The law is a challenge for small businesses as well said Laurel Pickering, spokesperson for the Northeast Business Group on Health centered in Manhattan.
            “For small businesses, it’s just a matter of space. We are a small business here and we have 30 to 35 people in the office. Until we redid the office, that was a struggle for us. Now we have room for a breastfeeding privacy room,” Pickering said.
            Pisticci, an Italian restaurant on La Salle Street in Manhattan, employs 33 people. Its manager, Elizabeth Powell, was not aware the regulation existed but she said she does keep a spare office room, which she said employees are free to use for breastfeeding.
            “It’s never been an issue but if needed we would provide it,” Powell said.
Breastfeeding mothers have often found their employers were willing to convert a room into a breastfeeding room but the room did not always meet their needs due to a lack of privacy or cleanliness.
            Working mothers find conditions are much less ideal because their employer offers scant breaks and unclean places to pump milk.
            An assistant editor who works at a major television network said she routinely uses co-worker’s offices when they are out or finds an empty neglected office inhabited by mice. She did not want to be named for fear of angering her employer.
            “There isn’t one place that is the pumping room for me.  I use one room most of the time but last week I found mouse droppings in there. No one should have to work with that,” she said.
            The 37 year-old assistant editor said it is difficult to work in a male-dominated industry with mostly fathers who do not face the same parenting responsibilities.

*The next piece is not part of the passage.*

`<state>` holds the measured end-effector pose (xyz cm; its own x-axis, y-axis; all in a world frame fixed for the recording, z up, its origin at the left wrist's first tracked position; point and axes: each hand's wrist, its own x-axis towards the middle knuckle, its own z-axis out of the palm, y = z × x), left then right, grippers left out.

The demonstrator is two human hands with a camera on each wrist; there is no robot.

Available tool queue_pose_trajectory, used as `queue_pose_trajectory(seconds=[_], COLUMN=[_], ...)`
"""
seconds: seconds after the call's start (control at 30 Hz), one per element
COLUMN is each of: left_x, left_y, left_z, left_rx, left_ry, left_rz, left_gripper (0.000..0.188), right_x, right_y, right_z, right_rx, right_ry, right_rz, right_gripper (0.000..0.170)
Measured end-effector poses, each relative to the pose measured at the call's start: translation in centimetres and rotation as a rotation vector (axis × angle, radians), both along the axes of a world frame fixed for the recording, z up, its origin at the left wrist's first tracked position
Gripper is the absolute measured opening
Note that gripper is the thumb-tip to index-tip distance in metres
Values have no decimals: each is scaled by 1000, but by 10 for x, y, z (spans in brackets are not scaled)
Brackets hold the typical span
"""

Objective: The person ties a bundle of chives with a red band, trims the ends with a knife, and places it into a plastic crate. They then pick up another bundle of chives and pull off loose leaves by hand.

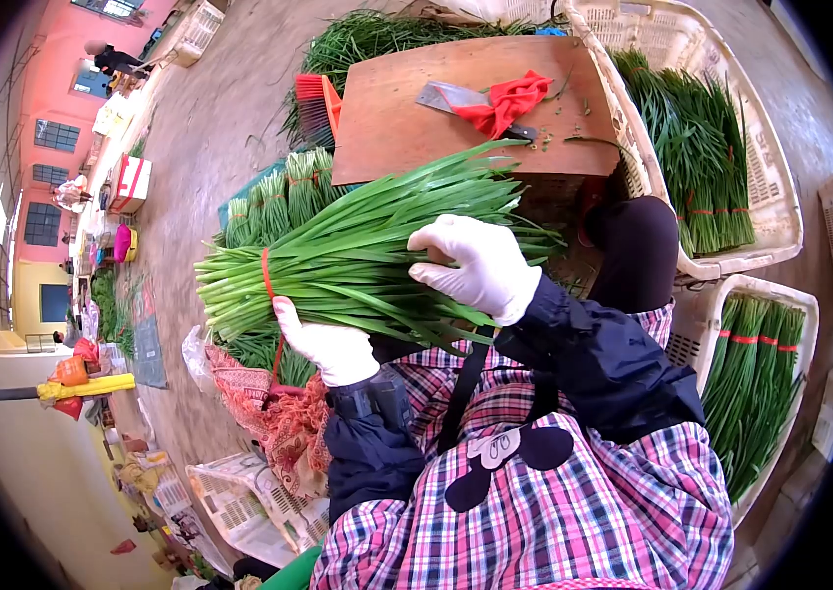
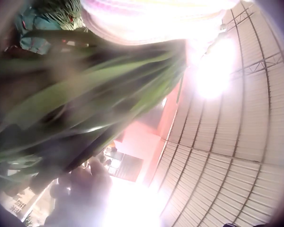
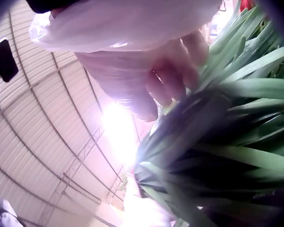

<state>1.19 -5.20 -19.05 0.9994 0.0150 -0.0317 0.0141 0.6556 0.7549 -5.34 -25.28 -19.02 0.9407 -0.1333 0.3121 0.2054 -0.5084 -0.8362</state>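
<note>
A large bunch of garlic chives (image 1: 367, 261) lies across the person's lap, pale stem ends to the left and long green leaves to the right. A red band (image 1: 267, 273) crosses it near the stems. The white-gloved left hand (image 1: 330, 344) grips the bunch from its near side, thumb on top beside the band, its fingers hidden beneath. Over the leaves is the white-gloved right hand (image 1: 476, 264), fingers loosely bent and a gap showing between thumb and forefinger. In the right wrist view its fingertips (image 3: 168, 92) are right at the chive leaves (image 3: 255, 90).
Ahead stands a wooden board (image 1: 387, 108) bearing a cleaver (image 1: 456, 96) and a red cloth (image 1: 515, 103). Crates (image 1: 775, 187) of banded chives stand at the right. Smaller tied bundles (image 1: 284, 192) lie behind the bunch, near a red brush (image 1: 316, 103).
</note>
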Motion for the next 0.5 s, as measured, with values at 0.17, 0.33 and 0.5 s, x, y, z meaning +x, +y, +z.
queue_pose_trajectory(seconds=[0.17,0.33,0.5], left_x=[-6,-2,-4], left_y=[-2,7,-2], left_z=[5,-9,-10], left_rx=[2,-18,5], left_ry=[12,19,37], left_rz=[-14,-31,-9], left_gripper=[72,74,72], right_x=[8,16,35], right_y=[11,14,12], right_z=[-11,-5,-18], right_rx=[-143,-230,974], right_ry=[-178,-334,-298], right_rz=[-70,-222,-283], right_gripper=[13,8,3])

“It’s hard to be a woman in this business. It’s a hard situation for moms because even my union doesn’t know how to deal with it.  It’s just society in general that people think, ‘You just have to deal with it. It’s not my pregnancy so its not my problem,’” she said.

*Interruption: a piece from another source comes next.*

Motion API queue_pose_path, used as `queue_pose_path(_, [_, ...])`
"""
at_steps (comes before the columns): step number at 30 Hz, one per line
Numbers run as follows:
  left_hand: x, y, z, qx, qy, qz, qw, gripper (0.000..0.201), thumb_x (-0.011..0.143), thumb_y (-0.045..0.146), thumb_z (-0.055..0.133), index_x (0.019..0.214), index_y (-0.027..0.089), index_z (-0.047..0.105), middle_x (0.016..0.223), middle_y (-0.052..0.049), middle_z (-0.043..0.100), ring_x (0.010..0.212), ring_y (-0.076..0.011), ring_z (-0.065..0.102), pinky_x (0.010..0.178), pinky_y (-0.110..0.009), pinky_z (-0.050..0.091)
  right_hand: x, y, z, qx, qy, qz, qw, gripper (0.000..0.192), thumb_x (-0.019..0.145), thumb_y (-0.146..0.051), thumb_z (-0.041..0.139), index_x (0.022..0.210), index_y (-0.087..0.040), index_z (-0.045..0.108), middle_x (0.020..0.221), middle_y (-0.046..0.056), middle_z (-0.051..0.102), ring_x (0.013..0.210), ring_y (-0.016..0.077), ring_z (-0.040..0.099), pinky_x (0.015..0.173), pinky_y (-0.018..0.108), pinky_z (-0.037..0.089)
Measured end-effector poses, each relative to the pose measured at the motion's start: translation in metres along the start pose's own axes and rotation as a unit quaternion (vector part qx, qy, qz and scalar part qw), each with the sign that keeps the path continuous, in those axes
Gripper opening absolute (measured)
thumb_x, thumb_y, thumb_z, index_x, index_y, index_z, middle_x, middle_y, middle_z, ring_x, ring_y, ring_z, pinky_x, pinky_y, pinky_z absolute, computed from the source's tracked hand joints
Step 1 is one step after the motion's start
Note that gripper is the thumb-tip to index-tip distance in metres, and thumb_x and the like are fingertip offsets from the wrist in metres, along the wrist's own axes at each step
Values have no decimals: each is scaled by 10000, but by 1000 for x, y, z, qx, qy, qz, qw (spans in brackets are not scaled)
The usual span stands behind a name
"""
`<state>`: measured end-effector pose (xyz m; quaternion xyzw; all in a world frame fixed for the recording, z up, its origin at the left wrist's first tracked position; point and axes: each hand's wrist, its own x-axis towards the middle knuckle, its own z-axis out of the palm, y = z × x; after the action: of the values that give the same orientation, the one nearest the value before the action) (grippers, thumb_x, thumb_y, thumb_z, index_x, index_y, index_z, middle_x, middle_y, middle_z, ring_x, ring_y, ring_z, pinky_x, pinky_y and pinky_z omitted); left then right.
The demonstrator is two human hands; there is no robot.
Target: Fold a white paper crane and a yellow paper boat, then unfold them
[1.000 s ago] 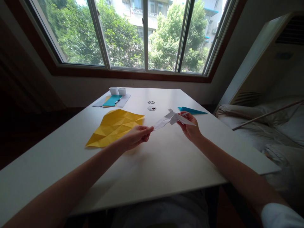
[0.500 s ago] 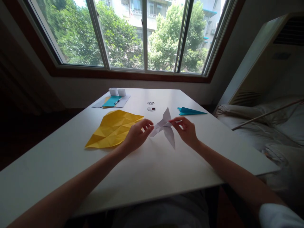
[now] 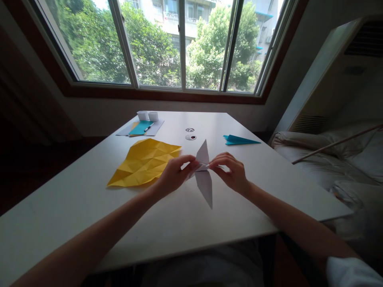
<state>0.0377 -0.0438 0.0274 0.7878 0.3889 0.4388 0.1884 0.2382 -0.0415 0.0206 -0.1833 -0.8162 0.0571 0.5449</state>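
Observation:
Between my hands, above the table, is a white folded-paper origami figure [image 3: 204,183] with two pointed flaps, one toward the window and one toward me. My left hand [image 3: 176,171] pinches its left side between thumb and fingers. On its other side, my right hand [image 3: 231,172] grips a narrow folded part with thumb and fingertips. The fingers cover some of the folds in the middle. A creased yellow paper sheet [image 3: 145,163] lies just left of my left hand, partly behind it.
A folded blue paper plane [image 3: 241,140] lies at the right on the white table [image 3: 155,235]. Two round stickers or discs [image 3: 190,137] are near the middle. Far left are blue paper [image 3: 140,128], a pen [image 3: 148,128] and small white paper boxes [image 3: 153,116].
The origami figure has turned and come slightly nearer to me and left. My left hand has moved right and closed on it; before, its fingers were at the figure's left end.

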Motion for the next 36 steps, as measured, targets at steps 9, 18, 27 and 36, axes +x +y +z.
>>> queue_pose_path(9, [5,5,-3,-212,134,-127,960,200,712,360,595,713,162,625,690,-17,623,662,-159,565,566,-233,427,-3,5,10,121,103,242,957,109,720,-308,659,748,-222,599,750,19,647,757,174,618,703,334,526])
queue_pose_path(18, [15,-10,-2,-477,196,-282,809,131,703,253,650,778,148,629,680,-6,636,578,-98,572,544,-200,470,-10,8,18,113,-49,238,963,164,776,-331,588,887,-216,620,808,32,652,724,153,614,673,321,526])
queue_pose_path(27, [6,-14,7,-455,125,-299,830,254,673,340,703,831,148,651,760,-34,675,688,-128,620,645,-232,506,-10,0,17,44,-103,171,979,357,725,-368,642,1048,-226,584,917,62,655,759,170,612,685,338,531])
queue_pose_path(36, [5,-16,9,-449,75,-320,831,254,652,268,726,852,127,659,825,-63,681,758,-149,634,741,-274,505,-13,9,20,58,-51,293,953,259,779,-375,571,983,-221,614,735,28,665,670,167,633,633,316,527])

            Cassandra Adams, 23, gave birth to her child a month ago and plans to return to work as a Walgreens beauty advisor in Grand Island, New York. She said she knows she will have a sterile place to pump breast milk but she will be expected to pump during the lunch and break times she had before she gave birth. Adams said she is not sure she will be able to continue pumping if she can’t balance the break times she has with the pace of her job.
            Though many new mothers have experienced a lack of breaks and clean rooms in which to pump, there are a few exceptions. Lisa Mou, a strategy group manager, works at American Express, a company well known by breastfeeding advocates as one of a few companies that provide outstanding benefits to new mothers.
            The company pays for breastfeeding seminars at nursing schools, offers support groups, and gives employees 12 weeks of paid maternity leave. Once employees return, the company helps them get in touch with lactation consultants. Mou also benefits from the basic breaks and breastfeeding rooms required by law.  
            Mou said she was touched by the company’s effort to reach out to new mothers because she never expected the level of support she received. The company allows her to take work home if she is feeling tired or overwhelmed.
“I had a hard time with my hours and I thought it would be a difficult situation to explain it to them but people were very supportive of it,” Mou said.
           
            *I wrote this story last spring as I was attending graduate school and did not find the time to pitch it to as many magazines as I would have liked. However, I think it's an important problem facing working mothers, and it should be brought to people's attention, even in a limited space such as my personal blog or a feminist community forum.